Traslado de la Virgen de la Fuensanta a la Catedral
La Fuensanta llega a la Catedral de Córdoba con los jóvenes al frente
Este domingo será la procesión triunfal de regreso a su templo
La tarde cordobesa se encendió con un resplandor distinto. No era sólo la luz del sol cayendo sobre las piedras centenarias, era el fulgor de un pueblo que abría sus labios al rezo y su corazón al encuentro. Desde el Santuario de la Fuensanta, la Virgen salió en Rosario hacia la Santa Iglesia Catedral, envuelta en un cortejo que hoy hablaba con voz joven.
Con tintes de procesión y la música de la banda que lleva su nombre, multitud de cordobeses se acercaron hasta el pocito para acompañar en sus primeros pasos. No era un traslado cualquiera: la juventud marcaba el compás, tomaba las riendas y se hacía protagonista de la devoción. Muchachos y muchachas de las cofradías, guiando con manos firmes el caminar de la patrona de la Agrupación de Cofradías.
La ciudad se detuvo a mirar. En las esquinas y en los balcones se arremolinaban los vecinos, para adorar una devoción tan antigua como intensa. El ritmo fue pausado, recogido, como quien sabe que cada instante merece ser atesorado. Los jóvenes eran custodios y mensajeros: abrían el paso con la alegría de quien lleva a su Madre, y al mismo tiempo con la responsabilidad de un testimonio que trasciende. Porque hoy no sólo acompañaban a la Fuensanta: escribían, a fuego y oración, el futuro de la devoción cordobesa.

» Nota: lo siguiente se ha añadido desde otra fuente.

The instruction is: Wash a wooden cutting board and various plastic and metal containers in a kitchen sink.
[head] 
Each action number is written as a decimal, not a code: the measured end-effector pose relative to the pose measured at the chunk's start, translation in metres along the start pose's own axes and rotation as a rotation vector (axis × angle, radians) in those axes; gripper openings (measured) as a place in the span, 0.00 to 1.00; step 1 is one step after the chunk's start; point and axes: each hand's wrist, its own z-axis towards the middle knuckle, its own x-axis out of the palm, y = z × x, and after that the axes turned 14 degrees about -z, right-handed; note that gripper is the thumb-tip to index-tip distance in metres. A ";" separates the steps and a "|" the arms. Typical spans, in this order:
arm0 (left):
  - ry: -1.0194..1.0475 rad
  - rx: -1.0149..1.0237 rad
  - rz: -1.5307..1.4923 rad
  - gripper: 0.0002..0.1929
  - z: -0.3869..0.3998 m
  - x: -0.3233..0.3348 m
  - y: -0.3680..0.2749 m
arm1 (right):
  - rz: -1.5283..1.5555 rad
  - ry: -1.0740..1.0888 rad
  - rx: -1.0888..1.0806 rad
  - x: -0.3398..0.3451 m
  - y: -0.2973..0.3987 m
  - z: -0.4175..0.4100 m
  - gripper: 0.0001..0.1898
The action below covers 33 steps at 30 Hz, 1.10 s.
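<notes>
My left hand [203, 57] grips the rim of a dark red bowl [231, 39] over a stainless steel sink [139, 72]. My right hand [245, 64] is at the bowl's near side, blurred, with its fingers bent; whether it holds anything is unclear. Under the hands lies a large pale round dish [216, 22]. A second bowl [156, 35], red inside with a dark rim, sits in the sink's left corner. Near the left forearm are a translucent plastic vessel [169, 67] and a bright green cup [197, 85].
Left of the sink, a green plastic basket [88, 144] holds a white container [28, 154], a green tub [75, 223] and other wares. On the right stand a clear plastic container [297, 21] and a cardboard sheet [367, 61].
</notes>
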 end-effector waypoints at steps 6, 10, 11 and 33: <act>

Cuando el cortejo alcanzó la Catedral, la tarde ya se fundía en oro y sombra. La Virgen entró en la casa mayor de la diócesis entre el murmullo y un resplandor de cirios. Allí, bajo los arcos y bóvedas que guardan siglos de fe, la juventud entregó su mejor regalo: haber hecho suyo el camino, haber sido columna viva de un Rosario que se convirtió en proclamación de esperanza.
Era un traslado, sí, pero también un símbolo: la certeza de que la Virgen de la Fuensanta seguirá siendo faro y refugio porque hay corazones jóvenes que aún laten fuerte por Ella.